§ **Task directions**: Check each line of the data for "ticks", and copy the ones that have it.
===== Information shown =====
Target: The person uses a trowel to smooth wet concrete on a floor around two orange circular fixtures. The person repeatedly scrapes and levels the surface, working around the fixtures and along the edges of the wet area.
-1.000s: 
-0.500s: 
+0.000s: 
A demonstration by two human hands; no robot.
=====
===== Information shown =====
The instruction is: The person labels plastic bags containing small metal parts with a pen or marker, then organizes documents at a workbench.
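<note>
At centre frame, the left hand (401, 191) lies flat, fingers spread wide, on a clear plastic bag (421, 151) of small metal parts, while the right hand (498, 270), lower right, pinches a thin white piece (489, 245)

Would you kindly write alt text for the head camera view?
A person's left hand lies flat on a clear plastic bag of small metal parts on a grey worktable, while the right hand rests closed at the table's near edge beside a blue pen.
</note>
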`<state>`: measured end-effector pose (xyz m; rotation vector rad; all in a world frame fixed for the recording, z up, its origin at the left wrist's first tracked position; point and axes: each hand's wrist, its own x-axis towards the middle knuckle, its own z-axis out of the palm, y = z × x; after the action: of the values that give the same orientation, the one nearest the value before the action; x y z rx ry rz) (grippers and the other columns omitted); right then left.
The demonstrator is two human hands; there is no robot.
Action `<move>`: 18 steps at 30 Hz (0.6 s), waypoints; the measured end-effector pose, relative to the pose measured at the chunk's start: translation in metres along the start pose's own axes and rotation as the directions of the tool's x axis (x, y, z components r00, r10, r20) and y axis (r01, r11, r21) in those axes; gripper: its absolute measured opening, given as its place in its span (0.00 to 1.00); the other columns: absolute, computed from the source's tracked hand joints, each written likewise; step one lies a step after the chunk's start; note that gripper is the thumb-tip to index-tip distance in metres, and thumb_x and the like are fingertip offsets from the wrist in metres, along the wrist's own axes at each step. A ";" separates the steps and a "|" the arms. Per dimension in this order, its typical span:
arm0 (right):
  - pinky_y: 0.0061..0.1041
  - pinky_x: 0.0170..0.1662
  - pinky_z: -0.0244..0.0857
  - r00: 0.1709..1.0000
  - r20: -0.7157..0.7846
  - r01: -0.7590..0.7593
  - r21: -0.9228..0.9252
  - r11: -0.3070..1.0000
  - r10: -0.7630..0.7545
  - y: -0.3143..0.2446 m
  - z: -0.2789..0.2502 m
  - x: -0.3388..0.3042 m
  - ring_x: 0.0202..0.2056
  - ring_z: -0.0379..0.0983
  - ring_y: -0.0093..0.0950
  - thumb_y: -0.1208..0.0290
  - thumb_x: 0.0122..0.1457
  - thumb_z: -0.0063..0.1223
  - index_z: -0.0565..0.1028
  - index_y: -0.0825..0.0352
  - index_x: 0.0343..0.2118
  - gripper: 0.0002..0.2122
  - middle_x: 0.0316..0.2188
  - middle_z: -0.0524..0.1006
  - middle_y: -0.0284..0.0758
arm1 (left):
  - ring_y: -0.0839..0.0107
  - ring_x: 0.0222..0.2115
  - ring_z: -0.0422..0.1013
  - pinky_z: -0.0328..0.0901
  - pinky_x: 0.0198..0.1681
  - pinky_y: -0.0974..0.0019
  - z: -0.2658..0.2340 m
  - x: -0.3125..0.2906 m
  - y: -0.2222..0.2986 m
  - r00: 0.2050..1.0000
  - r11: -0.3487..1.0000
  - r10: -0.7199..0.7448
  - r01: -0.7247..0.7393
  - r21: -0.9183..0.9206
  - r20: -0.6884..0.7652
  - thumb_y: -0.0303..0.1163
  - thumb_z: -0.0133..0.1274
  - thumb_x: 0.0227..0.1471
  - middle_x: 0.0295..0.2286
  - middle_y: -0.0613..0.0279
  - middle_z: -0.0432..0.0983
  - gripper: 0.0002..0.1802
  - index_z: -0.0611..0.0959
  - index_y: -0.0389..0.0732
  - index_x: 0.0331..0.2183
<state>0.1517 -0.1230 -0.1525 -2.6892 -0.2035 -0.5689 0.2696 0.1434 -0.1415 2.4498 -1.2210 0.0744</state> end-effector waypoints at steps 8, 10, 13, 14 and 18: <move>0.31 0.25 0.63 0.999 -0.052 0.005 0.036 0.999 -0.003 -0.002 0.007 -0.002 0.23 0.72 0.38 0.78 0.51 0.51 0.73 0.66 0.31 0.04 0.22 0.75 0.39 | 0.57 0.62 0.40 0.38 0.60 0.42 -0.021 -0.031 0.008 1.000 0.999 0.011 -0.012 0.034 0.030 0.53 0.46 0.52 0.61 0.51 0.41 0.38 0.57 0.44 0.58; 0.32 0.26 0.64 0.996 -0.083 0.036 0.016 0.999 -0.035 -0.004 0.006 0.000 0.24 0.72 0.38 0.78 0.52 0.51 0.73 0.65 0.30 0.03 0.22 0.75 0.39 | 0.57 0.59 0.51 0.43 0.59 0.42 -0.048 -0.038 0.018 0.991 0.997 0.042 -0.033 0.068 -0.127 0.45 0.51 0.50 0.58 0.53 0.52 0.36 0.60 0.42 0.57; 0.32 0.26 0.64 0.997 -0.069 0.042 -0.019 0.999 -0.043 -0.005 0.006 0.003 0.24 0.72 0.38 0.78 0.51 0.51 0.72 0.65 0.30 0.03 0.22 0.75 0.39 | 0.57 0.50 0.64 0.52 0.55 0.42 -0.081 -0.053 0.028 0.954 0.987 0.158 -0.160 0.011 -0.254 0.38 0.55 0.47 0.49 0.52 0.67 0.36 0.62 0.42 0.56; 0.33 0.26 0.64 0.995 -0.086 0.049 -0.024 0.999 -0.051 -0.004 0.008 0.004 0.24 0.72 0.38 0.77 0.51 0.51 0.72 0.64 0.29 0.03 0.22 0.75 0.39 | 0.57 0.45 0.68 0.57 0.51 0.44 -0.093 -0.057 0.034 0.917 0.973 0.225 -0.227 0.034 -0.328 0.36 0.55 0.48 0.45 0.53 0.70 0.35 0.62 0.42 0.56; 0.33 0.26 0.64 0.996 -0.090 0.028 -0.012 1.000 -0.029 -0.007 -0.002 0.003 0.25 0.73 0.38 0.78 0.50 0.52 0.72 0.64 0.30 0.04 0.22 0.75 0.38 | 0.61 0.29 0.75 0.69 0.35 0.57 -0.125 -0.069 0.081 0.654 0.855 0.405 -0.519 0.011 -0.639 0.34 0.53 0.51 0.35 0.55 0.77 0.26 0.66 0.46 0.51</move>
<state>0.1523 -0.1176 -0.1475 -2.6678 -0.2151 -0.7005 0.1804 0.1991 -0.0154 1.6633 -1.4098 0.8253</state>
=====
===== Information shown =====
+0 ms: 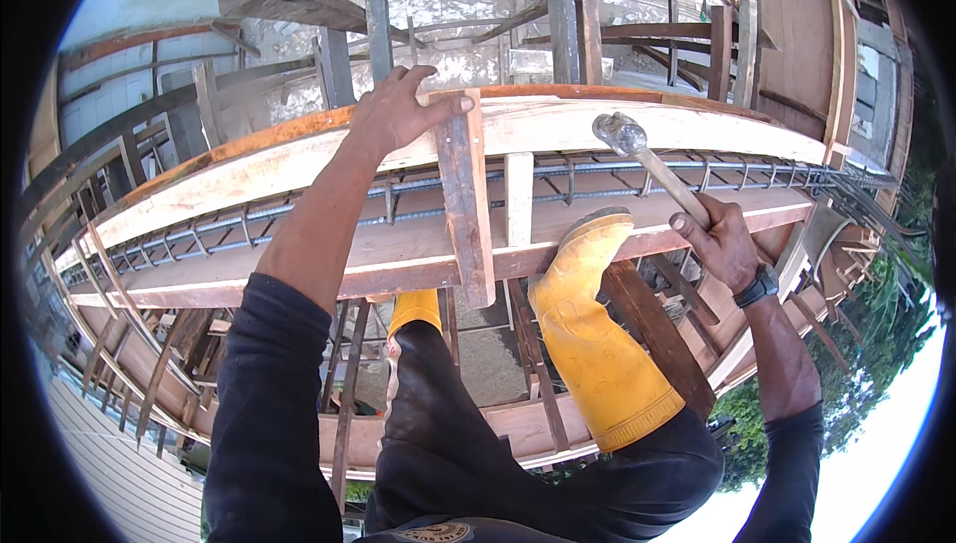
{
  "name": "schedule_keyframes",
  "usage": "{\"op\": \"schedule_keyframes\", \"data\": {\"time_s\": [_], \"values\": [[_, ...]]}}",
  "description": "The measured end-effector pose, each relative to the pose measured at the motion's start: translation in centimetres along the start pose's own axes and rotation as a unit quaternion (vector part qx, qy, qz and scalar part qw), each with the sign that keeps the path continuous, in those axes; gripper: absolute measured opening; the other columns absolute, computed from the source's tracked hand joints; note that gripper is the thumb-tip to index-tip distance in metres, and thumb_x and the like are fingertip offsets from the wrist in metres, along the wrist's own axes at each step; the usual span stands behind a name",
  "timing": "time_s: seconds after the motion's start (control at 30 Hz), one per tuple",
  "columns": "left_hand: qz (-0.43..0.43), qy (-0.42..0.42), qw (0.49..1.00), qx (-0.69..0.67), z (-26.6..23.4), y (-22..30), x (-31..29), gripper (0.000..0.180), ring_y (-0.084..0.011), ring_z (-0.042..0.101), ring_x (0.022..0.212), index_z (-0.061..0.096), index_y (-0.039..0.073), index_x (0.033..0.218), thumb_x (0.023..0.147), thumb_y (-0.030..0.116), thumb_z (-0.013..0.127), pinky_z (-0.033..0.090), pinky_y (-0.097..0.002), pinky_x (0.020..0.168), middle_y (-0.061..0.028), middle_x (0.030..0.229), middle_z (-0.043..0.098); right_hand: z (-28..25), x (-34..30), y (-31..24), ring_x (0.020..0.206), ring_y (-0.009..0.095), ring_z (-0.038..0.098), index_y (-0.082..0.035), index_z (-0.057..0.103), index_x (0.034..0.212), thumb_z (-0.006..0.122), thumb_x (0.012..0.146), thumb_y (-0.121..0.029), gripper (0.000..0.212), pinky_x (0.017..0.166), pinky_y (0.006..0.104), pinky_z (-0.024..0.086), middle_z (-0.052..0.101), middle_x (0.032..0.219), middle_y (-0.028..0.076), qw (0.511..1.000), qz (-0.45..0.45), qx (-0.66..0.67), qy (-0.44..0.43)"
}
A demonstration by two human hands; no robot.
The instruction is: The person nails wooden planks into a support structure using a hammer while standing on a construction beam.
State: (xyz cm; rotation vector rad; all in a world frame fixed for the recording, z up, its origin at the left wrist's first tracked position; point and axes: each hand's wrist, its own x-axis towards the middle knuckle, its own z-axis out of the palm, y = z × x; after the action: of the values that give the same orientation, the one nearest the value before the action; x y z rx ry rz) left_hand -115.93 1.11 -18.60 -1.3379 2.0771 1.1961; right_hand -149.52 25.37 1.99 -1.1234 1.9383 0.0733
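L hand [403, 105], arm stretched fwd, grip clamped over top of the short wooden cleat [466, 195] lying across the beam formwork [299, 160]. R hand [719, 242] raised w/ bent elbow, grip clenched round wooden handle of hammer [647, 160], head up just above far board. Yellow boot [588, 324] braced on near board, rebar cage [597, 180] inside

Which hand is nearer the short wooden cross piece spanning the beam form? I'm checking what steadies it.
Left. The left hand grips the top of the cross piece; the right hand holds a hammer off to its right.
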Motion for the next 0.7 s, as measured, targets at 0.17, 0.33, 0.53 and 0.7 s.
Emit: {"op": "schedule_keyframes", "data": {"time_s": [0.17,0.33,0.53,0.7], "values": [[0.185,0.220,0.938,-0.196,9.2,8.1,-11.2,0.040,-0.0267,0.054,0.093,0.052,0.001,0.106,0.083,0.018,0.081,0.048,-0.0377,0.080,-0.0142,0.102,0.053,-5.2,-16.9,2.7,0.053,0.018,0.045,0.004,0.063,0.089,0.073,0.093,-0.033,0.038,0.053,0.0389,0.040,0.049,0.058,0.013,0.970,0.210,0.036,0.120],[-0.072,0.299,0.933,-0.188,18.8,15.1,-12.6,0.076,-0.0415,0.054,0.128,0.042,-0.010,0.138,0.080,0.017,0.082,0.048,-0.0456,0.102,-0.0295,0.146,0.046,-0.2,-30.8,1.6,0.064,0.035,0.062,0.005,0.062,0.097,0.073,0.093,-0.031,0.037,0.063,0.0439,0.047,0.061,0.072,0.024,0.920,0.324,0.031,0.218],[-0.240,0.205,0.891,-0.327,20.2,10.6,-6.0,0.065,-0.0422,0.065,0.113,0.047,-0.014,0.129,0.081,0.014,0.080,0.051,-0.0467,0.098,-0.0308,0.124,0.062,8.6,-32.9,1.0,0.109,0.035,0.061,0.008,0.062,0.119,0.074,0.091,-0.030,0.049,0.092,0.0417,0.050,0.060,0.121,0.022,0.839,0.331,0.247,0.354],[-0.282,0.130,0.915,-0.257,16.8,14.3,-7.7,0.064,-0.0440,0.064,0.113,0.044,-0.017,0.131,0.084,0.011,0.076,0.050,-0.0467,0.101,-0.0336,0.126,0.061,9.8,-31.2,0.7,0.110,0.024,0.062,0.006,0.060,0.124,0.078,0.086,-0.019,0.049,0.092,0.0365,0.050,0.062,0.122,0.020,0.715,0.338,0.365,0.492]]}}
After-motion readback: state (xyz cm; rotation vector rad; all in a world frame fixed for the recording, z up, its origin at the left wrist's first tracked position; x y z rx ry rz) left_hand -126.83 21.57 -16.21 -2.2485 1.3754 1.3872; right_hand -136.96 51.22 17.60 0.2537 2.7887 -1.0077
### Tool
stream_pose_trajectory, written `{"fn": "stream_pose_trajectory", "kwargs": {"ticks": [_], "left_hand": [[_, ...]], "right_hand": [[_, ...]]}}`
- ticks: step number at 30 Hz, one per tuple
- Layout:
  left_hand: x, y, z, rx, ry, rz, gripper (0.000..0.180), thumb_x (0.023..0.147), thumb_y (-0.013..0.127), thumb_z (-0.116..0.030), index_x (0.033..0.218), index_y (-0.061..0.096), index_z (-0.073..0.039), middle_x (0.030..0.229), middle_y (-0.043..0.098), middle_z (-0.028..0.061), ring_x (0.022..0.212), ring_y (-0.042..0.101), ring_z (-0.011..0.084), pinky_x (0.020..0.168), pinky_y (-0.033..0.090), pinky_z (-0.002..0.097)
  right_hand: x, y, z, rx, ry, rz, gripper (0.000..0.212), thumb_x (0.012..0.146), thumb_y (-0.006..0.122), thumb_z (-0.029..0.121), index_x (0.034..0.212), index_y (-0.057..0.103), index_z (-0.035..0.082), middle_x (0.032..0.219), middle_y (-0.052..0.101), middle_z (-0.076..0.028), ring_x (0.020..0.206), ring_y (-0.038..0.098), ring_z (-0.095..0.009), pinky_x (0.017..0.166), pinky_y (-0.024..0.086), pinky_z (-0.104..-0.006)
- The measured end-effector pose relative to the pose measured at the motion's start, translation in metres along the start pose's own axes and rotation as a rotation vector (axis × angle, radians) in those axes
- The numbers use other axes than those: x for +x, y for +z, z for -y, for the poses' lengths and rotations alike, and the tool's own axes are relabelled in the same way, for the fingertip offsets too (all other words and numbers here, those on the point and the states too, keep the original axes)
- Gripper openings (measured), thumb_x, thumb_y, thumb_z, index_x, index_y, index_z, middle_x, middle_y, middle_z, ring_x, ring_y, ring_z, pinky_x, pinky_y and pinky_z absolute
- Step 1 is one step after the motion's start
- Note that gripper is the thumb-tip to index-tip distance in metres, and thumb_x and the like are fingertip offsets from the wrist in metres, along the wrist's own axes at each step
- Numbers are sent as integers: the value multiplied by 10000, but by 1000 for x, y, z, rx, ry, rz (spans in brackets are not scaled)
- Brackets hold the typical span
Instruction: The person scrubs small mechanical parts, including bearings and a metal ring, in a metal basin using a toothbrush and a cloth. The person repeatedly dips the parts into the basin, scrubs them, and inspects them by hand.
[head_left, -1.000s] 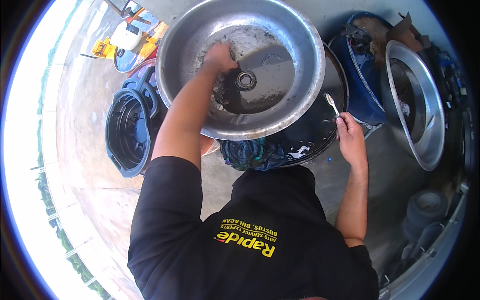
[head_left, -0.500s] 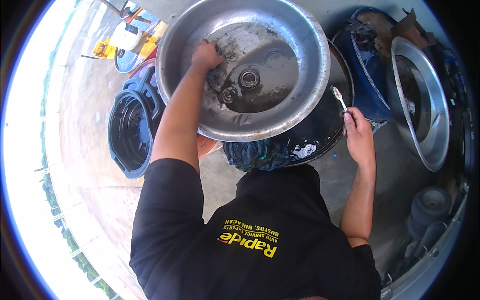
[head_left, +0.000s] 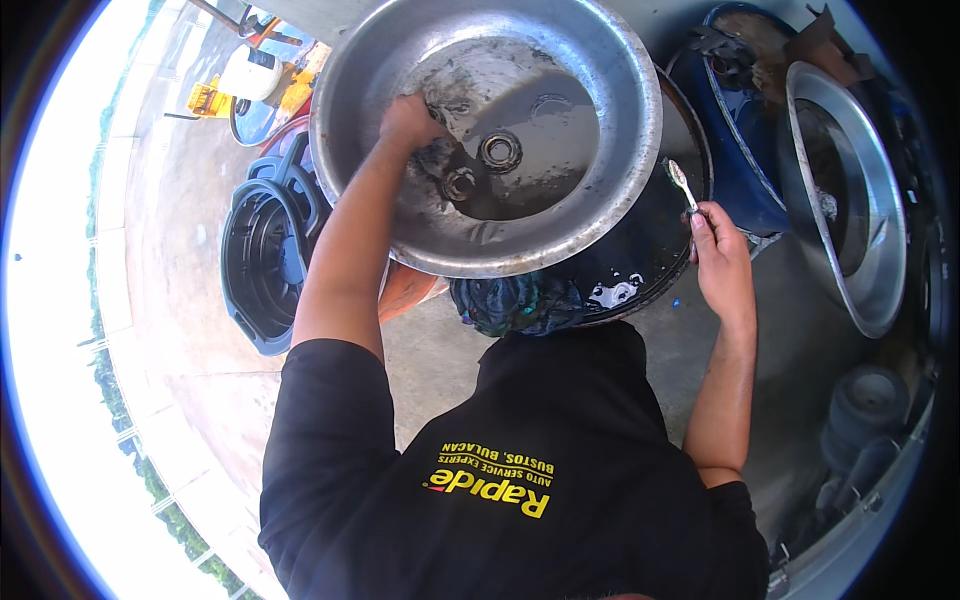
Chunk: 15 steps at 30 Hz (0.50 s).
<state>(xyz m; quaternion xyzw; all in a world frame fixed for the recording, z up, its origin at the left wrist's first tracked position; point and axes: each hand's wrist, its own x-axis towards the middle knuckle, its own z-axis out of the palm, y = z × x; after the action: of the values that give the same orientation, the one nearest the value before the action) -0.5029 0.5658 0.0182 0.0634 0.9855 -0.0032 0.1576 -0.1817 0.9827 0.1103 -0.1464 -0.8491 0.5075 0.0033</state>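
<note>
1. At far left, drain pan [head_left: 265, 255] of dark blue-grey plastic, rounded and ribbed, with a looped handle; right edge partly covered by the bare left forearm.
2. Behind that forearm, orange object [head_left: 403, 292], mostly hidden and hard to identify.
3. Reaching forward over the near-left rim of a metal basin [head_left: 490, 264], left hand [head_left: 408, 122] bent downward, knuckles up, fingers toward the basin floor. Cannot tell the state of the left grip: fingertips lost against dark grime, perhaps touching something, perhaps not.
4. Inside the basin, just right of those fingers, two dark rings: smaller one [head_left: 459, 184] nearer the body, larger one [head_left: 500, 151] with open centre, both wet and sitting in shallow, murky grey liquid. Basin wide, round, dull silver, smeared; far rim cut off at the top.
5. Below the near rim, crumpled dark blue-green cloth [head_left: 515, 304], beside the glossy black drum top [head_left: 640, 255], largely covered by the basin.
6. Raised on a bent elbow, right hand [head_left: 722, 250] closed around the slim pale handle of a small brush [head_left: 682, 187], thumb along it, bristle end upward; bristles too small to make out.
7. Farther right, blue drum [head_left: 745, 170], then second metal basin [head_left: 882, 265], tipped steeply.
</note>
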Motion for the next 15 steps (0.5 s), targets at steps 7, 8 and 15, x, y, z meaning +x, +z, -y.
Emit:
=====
§ **Written answer**:
stream_pose_trajectory, written `{"fn": "stream_pose_trajectory", "kwargs": {"ticks": [_], "left_hand": [[_, ...]], "right_hand": [[_, ...]]}}`
- ticks: step number at 30 Hz, one per tuple

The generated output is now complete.